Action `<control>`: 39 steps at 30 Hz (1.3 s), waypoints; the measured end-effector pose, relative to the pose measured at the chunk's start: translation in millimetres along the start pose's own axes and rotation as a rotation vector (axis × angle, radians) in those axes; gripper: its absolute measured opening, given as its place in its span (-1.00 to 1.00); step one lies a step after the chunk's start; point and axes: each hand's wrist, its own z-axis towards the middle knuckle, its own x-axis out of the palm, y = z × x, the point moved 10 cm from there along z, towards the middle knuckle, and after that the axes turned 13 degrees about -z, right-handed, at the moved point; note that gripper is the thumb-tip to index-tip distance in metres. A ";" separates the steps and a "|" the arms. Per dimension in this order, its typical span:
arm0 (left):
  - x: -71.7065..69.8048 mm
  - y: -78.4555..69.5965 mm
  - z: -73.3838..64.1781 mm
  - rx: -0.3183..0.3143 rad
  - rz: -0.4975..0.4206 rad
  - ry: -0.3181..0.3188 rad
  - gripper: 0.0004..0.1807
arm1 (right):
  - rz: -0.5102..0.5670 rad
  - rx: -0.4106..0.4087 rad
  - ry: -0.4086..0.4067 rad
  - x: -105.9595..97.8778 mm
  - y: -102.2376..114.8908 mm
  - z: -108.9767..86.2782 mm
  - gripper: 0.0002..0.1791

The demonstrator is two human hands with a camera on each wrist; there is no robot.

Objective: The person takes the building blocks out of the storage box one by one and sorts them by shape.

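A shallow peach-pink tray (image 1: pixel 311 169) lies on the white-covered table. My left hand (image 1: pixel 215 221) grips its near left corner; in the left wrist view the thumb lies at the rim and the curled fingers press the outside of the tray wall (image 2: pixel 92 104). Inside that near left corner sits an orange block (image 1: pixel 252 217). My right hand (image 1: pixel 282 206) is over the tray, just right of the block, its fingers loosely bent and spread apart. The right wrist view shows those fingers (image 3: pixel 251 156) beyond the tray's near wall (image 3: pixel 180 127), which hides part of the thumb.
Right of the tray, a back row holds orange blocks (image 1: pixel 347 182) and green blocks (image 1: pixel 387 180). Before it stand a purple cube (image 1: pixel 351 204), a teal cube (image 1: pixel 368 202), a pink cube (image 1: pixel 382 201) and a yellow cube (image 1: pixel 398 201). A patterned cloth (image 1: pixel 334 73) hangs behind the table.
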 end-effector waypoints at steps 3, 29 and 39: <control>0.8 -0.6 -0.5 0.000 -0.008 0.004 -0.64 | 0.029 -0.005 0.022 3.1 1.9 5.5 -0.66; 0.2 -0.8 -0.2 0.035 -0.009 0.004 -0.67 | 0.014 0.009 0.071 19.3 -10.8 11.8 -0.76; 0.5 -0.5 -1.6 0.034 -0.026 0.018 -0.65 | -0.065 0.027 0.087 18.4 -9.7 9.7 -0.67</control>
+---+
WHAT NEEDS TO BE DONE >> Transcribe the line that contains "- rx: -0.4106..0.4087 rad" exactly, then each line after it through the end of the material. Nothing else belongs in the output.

RESPONSE TO THE EXERCISE >>
  - rx: -0.4106..0.4087 rad
  - ry: -0.4086..0.4067 rad
  - x: -105.9595..97.8778 mm
  - y: -102.2376..114.8908 mm
  - z: -108.9767..86.2782 mm
  - gripper: 0.0002..0.1791

The demonstrator is two human hands with a camera on each wrist; there is no robot.

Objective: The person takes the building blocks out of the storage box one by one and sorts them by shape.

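A shallow peach-pink tray (image 1: pixel 311 169) lies on the white-covered table. My left hand (image 1: pixel 215 221) grips its near left corner; in the left wrist view the thumb lies at the rim and the curled fingers press the outside of the tray wall (image 2: pixel 92 104). Inside that near left corner sits an orange block (image 1: pixel 252 217). My right hand (image 1: pixel 282 206) is over the tray, just right of the block, its fingers loosely bent and spread apart. The right wrist view shows those fingers (image 3: pixel 251 156) beyond the tray's near wall (image 3: pixel 180 127), which hides part of the thumb.
Right of the tray, a back row holds orange blocks (image 1: pixel 347 182) and green blocks (image 1: pixel 387 180). Before it stand a purple cube (image 1: pixel 351 204), a teal cube (image 1: pixel 368 202), a pink cube (image 1: pixel 382 201) and a yellow cube (image 1: pixel 398 201). A patterned cloth (image 1: pixel 334 73) hangs behind the table.
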 end-effector waypoints at steps 3, 29 and 39: <control>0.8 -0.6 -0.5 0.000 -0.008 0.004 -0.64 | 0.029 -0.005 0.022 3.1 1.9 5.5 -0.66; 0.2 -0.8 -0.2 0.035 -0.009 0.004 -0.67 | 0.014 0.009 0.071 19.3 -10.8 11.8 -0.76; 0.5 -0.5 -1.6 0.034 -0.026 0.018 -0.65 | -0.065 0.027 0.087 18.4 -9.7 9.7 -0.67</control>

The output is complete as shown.